Zillow (ZG) - Get Zillow Group, Inc. Class A Report allegedly concealed problems with its home flipping business, Zillow Offers from shareholders, which resulted in the digital real estate company shutting down the business, according to a federal lawsuit.
Shares of the Seattle company were down 4.3% to $60.08 at last check.
Zillow "made materially false and/or misleading statements, as well as failed to disclose material adverse facts about the Company’s business, operations, and prospects," according to the complaint filed in the U.S. District Court for Western District of Washington in Seattle.
The suit, seeking class-action status, was filed Tuesday on behalf of shareholder Dibakar Barua. It names Zillow's co-founder and chief executive Rich Barton, and Chief Operating Officer Jeremy Wacksman as defendants.
Zillow said last month that it would wind down Zillow Offers and reduce its workforce by 25%. The company also said it would take up to $569 million in write-downs on home inventory in the third and fourth quarters.
"We've determined the unpredictability in forecasting home prices far exceeds what we anticipated and continuing to transaction scale Zillow Offers would result in too much earnings and balance-sheet volatility," Barton said in a company statement.
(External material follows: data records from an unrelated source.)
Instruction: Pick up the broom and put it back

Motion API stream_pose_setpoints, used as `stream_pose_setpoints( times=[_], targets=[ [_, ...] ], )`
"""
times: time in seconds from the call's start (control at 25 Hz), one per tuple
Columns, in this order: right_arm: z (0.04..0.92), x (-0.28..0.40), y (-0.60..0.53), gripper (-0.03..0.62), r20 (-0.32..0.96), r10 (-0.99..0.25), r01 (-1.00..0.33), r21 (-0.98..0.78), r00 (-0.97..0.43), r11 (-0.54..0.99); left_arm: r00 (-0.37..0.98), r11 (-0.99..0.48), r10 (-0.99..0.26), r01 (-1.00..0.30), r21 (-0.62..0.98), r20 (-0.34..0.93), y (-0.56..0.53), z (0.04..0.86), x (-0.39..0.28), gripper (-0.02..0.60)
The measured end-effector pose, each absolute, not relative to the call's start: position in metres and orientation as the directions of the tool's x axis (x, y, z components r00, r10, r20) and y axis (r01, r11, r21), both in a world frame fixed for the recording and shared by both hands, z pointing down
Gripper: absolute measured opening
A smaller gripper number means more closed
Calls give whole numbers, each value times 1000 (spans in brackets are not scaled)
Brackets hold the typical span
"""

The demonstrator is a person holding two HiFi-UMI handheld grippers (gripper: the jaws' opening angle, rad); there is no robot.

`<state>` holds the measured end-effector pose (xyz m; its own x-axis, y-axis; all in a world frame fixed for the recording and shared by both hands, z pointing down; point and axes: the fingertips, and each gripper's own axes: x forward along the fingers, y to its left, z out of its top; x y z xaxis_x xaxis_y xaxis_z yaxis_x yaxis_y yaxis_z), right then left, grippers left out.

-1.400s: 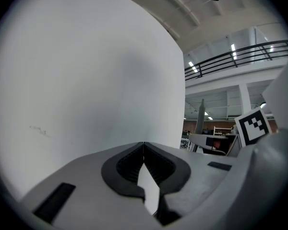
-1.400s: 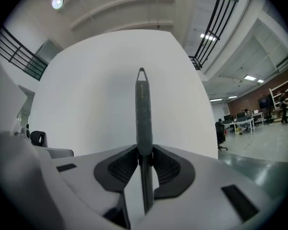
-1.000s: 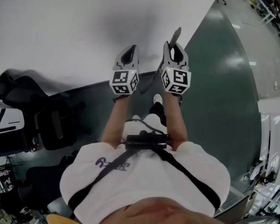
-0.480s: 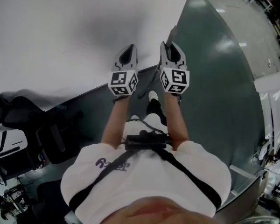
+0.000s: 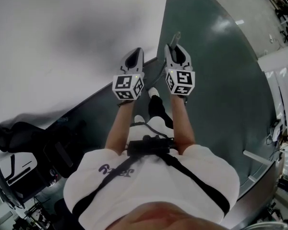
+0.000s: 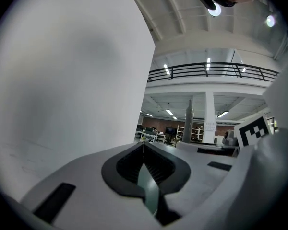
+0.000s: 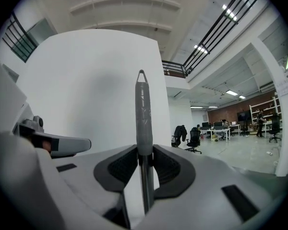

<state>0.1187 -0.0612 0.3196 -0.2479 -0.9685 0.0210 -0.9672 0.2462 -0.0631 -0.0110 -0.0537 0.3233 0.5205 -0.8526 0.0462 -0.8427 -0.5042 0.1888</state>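
Note:
My right gripper point(image 7: 144, 153) is shut on the broom's grey handle point(image 7: 143, 114), which stands upright between the jaws with its pointed tip above them. In the head view the handle tip point(image 5: 175, 35) pokes out beyond the right gripper point(image 5: 176, 51), held at chest height over the dark floor. The left gripper point(image 5: 135, 57) is beside it on the left, level with it. In its own view the left gripper point(image 6: 143, 145) has its jaws closed together with nothing between them. The broom's head is hidden.
A tall white wall point(image 5: 62, 32) fills the left and ends at a corner just ahead. Dark green floor point(image 5: 221, 80) stretches to the right. A black office chair point(image 5: 33, 138) stands at my left, and desks and chairs point(image 7: 194, 140) stand far off.
Both grippers have travelled forward with the person, keeping side by side. The wall's corner has shifted leftward in the head view. The grip on the broom handle is unchanged.

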Motion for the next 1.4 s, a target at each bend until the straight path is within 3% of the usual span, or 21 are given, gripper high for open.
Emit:
stream_pose_setpoints(
  times=[0.56, 1.12, 1.4],
  targets=[
    [438, 175, -107, 103, 259, -944, -978, -94, -205, 187, 606, -556, -763, -793, 248, 227, -100, 429, 60, 12],
    [635, 185, -140, 103, 565, -798, -977, -150, -212, 154, 546, -465, -712, -838, 286, 441, -137, 570, 59, 12],
    [706, 173, -168, 103, 642, -730, -972, -147, -233, 182, 527, -432, -690, -850, 302, 496, -150, 622, 52, 12]
  ],
)
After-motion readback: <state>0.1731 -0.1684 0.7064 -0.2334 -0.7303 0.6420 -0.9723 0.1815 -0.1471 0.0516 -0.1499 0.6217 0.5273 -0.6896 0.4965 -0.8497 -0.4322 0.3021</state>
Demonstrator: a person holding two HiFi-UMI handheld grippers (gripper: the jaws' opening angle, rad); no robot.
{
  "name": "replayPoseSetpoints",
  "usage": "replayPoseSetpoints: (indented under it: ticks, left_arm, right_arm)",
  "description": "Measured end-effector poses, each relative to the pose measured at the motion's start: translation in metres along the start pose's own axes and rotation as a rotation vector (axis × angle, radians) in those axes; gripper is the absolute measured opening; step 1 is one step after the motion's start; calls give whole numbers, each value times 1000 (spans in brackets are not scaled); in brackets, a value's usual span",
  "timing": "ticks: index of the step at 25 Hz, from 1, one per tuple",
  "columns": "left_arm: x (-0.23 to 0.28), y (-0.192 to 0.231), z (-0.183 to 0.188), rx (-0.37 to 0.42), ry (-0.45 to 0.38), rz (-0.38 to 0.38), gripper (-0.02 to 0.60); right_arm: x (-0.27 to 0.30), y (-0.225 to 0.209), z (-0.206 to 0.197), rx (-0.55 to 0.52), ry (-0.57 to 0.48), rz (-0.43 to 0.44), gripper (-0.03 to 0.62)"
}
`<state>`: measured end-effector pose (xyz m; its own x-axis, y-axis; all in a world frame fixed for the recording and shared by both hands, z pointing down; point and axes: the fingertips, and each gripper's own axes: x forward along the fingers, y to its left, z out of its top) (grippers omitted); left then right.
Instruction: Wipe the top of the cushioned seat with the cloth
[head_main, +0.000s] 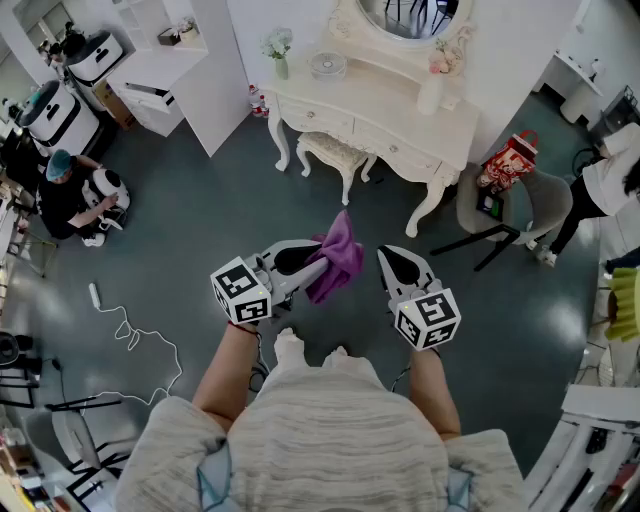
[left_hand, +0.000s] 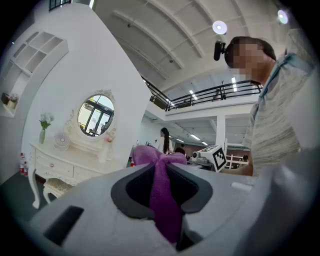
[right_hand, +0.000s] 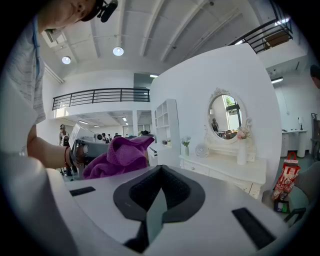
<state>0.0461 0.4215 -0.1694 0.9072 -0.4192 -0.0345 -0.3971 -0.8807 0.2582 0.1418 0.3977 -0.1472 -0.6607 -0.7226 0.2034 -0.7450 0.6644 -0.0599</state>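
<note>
Left gripper (head_main: 316, 268) clamped on purple fabric cloth (head_main: 342, 250); right gripper (head_main: 398, 262) closed, empty. White cushioned stool (head_main: 333, 150) stands ahead against the ornate white table (head_main: 385, 112), with only grey floor (head_main: 200, 215) between.

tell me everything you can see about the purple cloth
The purple cloth looks soft and fuzzy, like microfibre. It is bunched and pinched between the fingers of the left gripper, a crumpled tuft flaring past the tips. It is held in the air over the dark floor; nothing else touches it, and the right gripper stands apart beside it.
</note>
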Motion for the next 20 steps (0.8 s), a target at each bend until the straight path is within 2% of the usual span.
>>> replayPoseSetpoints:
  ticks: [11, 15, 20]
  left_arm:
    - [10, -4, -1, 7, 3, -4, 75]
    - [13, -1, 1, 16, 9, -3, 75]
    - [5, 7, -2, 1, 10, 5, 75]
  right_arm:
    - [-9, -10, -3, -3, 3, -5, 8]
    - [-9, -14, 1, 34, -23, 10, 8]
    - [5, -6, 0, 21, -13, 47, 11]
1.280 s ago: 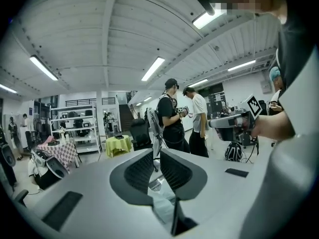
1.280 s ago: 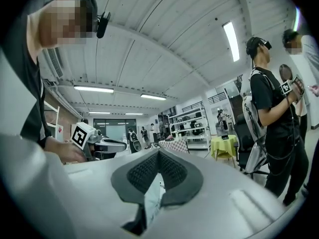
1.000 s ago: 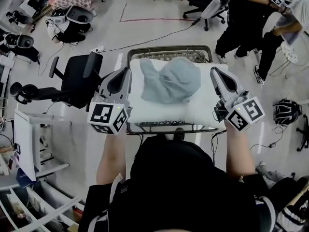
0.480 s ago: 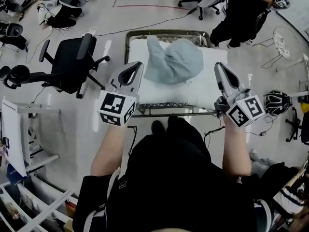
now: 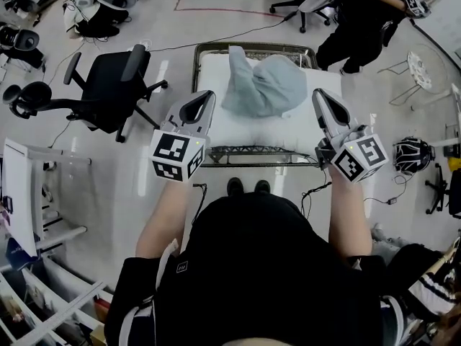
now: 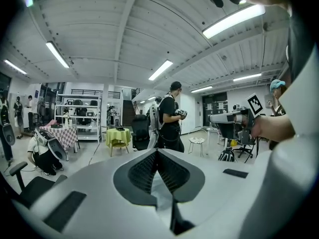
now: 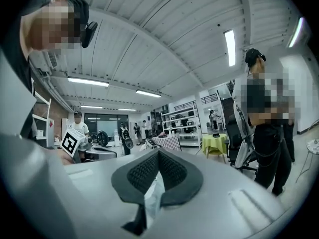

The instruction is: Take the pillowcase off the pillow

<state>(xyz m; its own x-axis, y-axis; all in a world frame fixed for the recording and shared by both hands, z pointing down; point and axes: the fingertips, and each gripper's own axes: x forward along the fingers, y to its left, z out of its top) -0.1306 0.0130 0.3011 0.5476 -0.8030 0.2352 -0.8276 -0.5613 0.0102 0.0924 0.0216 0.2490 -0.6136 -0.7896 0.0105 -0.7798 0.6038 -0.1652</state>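
Jaws shut, our left gripper and right gripper have drawn back toward the metal wire rack's near edge. The crumpled blue-grey pillowcase stays heaped on the plump white pillow, seemingly already off.

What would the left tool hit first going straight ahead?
Probably nothing close: past the left tool, shut on white fabric, the way looks free up to a distant black chair; depth unclear.

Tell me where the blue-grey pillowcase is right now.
In the head view, the blue-grey pillowcase lies bunched on top of the white pillow, toward its far edge. The pillow rests on the wire cart straight ahead of the person.
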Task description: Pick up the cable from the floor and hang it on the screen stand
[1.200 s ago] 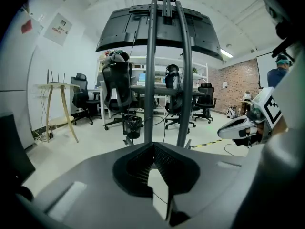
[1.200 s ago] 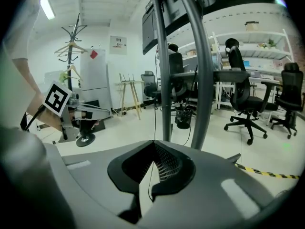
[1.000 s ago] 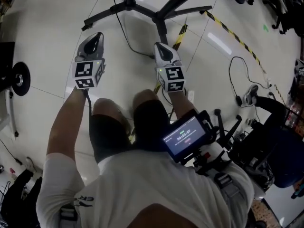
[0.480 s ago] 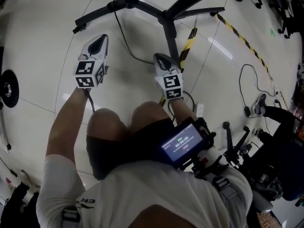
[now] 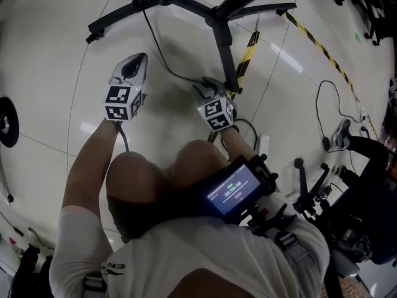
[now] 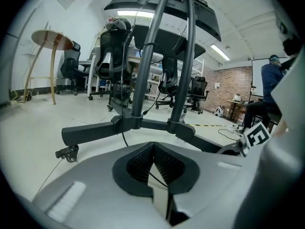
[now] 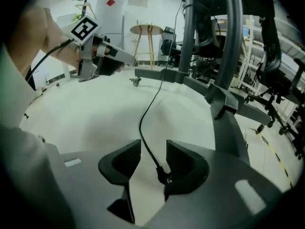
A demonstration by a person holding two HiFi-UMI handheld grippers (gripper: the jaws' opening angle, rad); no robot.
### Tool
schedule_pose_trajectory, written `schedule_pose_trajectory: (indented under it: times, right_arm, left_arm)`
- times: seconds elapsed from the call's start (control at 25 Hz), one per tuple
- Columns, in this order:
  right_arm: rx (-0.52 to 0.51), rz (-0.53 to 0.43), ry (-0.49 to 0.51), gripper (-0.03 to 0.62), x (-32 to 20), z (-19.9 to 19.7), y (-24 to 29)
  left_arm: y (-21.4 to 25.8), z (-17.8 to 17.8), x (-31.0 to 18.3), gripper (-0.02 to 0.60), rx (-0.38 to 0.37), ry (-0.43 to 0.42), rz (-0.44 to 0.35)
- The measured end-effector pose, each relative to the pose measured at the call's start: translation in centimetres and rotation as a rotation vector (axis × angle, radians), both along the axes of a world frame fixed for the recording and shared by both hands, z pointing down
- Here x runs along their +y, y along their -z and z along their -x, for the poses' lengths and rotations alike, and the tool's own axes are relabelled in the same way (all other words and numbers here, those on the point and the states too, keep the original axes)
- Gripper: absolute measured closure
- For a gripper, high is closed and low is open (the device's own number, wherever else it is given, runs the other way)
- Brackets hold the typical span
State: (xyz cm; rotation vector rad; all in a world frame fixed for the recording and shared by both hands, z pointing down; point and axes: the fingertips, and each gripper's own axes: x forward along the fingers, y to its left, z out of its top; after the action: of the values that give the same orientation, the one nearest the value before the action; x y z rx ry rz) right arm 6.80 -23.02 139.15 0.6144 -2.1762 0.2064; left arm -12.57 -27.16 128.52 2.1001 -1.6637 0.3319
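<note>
A thin black cable (image 5: 162,58) runs across the pale floor from the screen stand's base (image 5: 214,18) toward my right gripper (image 5: 201,87). In the right gripper view the cable (image 7: 147,112) passes between the jaws. Its plug end (image 7: 165,176) lies close beside the right-hand pad (image 7: 183,162). My right gripper (image 7: 153,152) is opening and its pads are not pressing the cable. My left gripper (image 5: 131,66) hovers to the left, above bare floor. In its own view the left gripper (image 6: 153,163) is shut with nothing between its pads. It faces the stand's legs (image 6: 143,123).
Yellow-black tape (image 5: 247,53) crosses the floor beside the stand leg. Another cable loop (image 5: 329,113) and a tripod rig (image 5: 310,185) lie to the right. Office chairs (image 6: 114,61) and a round table (image 6: 51,37) stand far behind the stand. The person's knees (image 5: 155,172) are just below the grippers.
My right gripper has dropped toward the floor at the stand leg and turned onto the cable's end. My left gripper has drifted slightly right and forward.
</note>
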Motion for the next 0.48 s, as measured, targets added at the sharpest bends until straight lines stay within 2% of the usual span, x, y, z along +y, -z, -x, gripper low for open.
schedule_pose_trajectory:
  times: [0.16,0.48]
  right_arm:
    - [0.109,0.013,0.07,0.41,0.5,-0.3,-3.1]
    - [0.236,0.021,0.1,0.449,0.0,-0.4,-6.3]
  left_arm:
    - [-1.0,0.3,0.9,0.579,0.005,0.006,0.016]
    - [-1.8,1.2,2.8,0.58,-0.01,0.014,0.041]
That statement also reported the company's third-quarter financial results.
As a result of the announcement, the complaint said, Zillow's Class share price fell 23% to close at $65.86 a share on Nov. 3 on unusually heavy trading volume. The Class C shares fell 25%.
The complaint said defendants failed to disclose to investors "that, despite operational improvements, the Company experienced significant unpredictability in forecasting home prices for its Zillow Offers business."
That unpredictability, as well as labor and supply shortages, led to a backlog of inventory, the complaint said. The company "was reasonably likely to wind-down its Zillow Offers business, which would have a material adverse impact on its financial results," the complaint says.
As a result, the lawsuit said, the defendants’ "positive statements about the Company’s business, operations, and prospects were materially misleading and/or lacked a reasonable basis."
"We are aware of the lawsuit filed yesterday and are currently reviewing it," a Zillow spokesperson said. "As a general practice, we do not discuss pending litigation."
Other law firms have asked shareholders to come forward as they investigate similar suits.
Last week, Zillow reportedly reached an agreement to sell roughly 2,000 homes to Pretium Partners, a New York investment firm, as it winds down Zillow Offers.